Alternative Routes for the Synthesis of 5-Aminolevulinic Acid in Maize Leaves : I. Formation from 2-Ketoglutarate via 4,5-Dioxovaleric Acid.

Cell-free extracts from greening maize (Zea mays L.) leaves catalyze the conversion of [(14)C]2-ketoglutarate (KG) to [(14)C]5-aminolevulinic acid (ALA) in a reaction which requires NADH and an amino donor and shows maximal activity around pH 6.5. The enzymic system is located in the cytosol. This cell fraction contains a low level of ;KG dehydrogenase' activity and a transaminase which catalyzes the conversion of 4,5-dioxovaleric acid (DOVA) to ALA. The transaminase can use glutamate, aspartate, or alanine as amino donor. It is effectively inhibited by aminooxyacetate and ethylenediamine tetraacetate and shows maximal activity at pH 6.7. The activity of DOVA transaminase is only slightly affected by preillumination of leaves and can also be detected in green leaves and in roots.DOVA was isolated from leaves and roots and determined as its benzoquinoxaline derivative.
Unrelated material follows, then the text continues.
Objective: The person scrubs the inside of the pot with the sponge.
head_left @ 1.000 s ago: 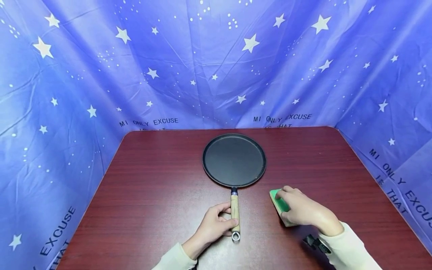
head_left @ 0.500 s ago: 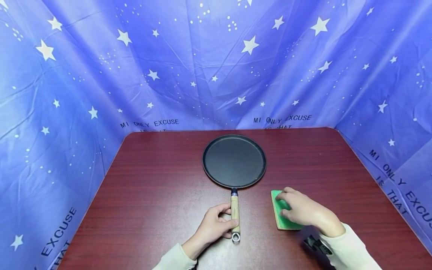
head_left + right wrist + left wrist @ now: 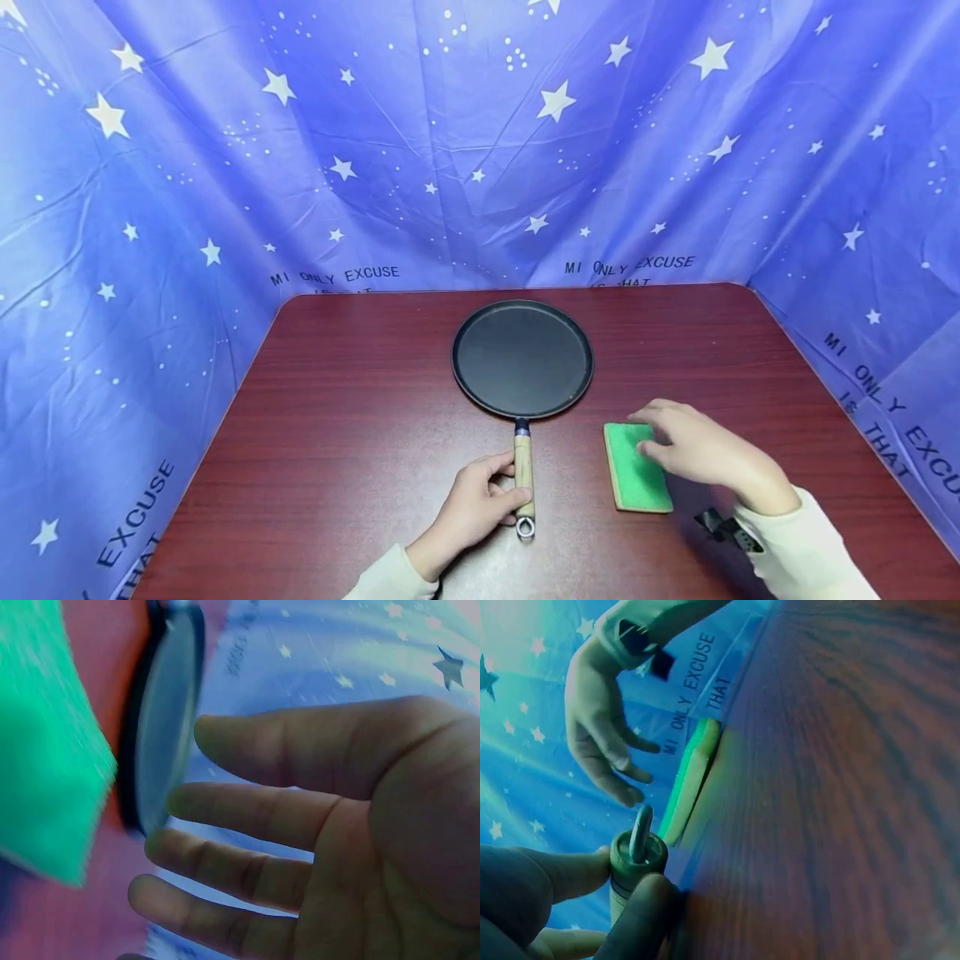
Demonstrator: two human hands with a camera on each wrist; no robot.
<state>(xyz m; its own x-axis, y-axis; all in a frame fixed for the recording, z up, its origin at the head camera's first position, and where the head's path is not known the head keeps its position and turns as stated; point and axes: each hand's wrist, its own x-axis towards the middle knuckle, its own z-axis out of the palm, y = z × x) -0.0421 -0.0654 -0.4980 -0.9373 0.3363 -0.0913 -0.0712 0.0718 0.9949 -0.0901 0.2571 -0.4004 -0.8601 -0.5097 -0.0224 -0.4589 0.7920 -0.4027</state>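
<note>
A flat black griddle pan (image 3: 522, 358) lies on the table, its wooden handle (image 3: 522, 467) pointing toward me. My left hand (image 3: 476, 500) grips that handle between thumb and fingers, near the metal hanging ring (image 3: 525, 527). To the right lies a green-topped sponge (image 3: 637, 479) with a pale yellowish underside, flat on the table. Above its far right edge hovers my right hand (image 3: 693, 446), fingers extended and holding nothing. In the right wrist view the open palm (image 3: 337, 862) faces the camera, apart from the sponge (image 3: 45, 750). The left wrist view shows a gap between the right fingers and the sponge (image 3: 694, 776).
The dark red wooden table (image 3: 337, 400) has rounded far corners. Blue star-printed cloth (image 3: 480, 150) hangs behind it and on both sides. A black strap device (image 3: 727, 529) sits at the right wrist.
The sponge, tilted under my right hand a second ago, now lies flat. My right hand has let go, rising and drawing back to the right. The left hand keeps its grip.
</note>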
Significant amounts were found only in tissues in which ALA had accumulated or after it was exogenously supplied. DOVA was labeled in vivo by both [(14)C]ALA and [(14)C]KG. Small amounts were also formed from ALA in a cell-free system.It is suggested that DOVA may be an intermediate in the diversion of ALA to respiratory metabolism and that it is not involved in the biosynthesis of this porphyrin precursor.